FRITZ BERNHARD PROF.
Malerei, Zeichnung, Radierung, Druck-, Grafik, Wandbild. Besonders Bildnis und Landschaft, aber auch figürliche Kompositionen in Öl, Tempera und Aquarell. Darstellung von Technik und industrieller Architektur. Monumentale Entwürfe in Zeichenstudien und Skizzen für meist nicht realisierte Wandbilder. Illustrative allegorische Darstellungen in Radierungen und Ölgemälden. Weite Verbreitungen finden die drei Malbücher «Mein Mal- und Zeichenbuch», «De chli Maler» und «Wie lerne ich zeichnen und malen?», die Bernhard nach einander in den Jahren 1932/1943/1946 im Auftrag der Kemptthaler Maggi-Fabrik gestaltet. Er wächst in Winterthur als Sohn eines Techn.
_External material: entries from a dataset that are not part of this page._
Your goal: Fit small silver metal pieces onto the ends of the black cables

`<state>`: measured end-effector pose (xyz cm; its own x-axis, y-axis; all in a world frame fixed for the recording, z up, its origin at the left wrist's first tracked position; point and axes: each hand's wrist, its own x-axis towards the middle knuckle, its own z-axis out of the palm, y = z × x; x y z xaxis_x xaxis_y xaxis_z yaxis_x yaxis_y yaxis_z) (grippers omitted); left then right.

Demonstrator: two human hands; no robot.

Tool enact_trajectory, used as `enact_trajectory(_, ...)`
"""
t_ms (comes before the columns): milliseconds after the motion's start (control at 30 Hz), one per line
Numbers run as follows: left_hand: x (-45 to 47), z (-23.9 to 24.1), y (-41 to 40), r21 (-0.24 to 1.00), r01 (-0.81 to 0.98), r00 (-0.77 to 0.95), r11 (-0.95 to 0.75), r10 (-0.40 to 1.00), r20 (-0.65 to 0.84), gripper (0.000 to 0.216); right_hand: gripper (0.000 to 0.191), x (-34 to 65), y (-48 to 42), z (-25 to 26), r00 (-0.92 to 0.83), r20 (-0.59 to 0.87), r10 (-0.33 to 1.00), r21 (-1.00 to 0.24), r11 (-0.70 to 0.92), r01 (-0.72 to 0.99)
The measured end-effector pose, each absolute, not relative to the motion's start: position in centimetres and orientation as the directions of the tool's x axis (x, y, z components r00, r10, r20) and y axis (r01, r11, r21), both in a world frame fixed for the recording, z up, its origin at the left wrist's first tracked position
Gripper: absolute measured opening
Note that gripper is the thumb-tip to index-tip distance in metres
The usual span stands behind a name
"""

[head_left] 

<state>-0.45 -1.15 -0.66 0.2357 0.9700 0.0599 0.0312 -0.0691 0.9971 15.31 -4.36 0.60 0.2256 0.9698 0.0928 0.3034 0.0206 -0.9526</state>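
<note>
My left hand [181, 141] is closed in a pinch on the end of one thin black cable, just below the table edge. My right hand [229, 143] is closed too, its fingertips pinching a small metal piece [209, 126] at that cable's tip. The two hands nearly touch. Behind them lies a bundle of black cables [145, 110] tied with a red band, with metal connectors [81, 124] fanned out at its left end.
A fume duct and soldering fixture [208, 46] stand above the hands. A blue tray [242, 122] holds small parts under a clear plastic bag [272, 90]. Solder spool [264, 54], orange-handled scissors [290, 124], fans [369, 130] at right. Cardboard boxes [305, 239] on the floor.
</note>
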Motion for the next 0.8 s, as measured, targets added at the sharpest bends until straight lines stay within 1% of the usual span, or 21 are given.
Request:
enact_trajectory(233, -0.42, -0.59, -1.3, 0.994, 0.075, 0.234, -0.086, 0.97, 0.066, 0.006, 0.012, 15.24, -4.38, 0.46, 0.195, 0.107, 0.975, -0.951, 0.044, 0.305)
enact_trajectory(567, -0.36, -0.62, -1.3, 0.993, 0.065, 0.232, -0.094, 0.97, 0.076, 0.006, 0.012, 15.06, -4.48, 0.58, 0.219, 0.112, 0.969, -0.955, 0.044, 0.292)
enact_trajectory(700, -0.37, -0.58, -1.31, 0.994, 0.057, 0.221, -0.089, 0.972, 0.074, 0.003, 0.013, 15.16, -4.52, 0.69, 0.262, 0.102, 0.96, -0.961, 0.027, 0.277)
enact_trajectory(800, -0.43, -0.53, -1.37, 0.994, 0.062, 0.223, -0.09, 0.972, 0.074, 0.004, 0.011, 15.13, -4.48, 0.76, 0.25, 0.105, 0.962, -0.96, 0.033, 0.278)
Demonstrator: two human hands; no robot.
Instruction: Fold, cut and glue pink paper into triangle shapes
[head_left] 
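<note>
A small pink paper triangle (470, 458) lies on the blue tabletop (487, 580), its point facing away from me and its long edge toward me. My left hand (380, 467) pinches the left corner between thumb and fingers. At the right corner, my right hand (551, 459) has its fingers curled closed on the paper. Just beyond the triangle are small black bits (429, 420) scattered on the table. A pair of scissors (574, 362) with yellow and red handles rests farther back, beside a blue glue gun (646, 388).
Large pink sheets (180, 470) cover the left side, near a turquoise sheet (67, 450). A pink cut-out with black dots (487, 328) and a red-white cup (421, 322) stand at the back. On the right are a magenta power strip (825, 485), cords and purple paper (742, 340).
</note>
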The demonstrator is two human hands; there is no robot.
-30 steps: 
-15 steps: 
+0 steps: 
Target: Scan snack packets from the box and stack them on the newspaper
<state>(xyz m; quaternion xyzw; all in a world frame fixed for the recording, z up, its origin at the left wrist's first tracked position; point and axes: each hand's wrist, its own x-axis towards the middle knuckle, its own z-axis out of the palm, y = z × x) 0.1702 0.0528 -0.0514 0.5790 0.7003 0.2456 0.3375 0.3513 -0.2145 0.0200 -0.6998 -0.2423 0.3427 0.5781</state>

Zeichner-Konstrukteurs bei der Gebrüder Sulzer AG und einer Damenschneiderin auf. Besucht die Primarschule gemeinsam mit dem späteren Künstlerkollegen und Gründungsmitglied Werner Meyer. 1914 Matura an der städtischen Industrieschule, Zeichenunterricht bei Johann Heinrich Reinhart. 1914–1919 Ausbildung zum Zeichenlehrer am Technikum Winterthur und an der Ecole des Beaux-Arts in Genf. 1919 Zürcherisches Zeichenlehrerdiplom. Nach Studienaufenthalten im In- und Ausland ist er zunächst Stellvertreter seines Lehrers Prof. Johann Jakob Graf an der ETH Zürich und lehrt 1928–1960 als Professor für Zeichnen und Modellieren am Technikum Winterthur.

Mitglied der Künstlergruppe Winterthur ab 1916 (Gründungsmitglied);
Aktuar 1925–1935; Kassier 1948–1958.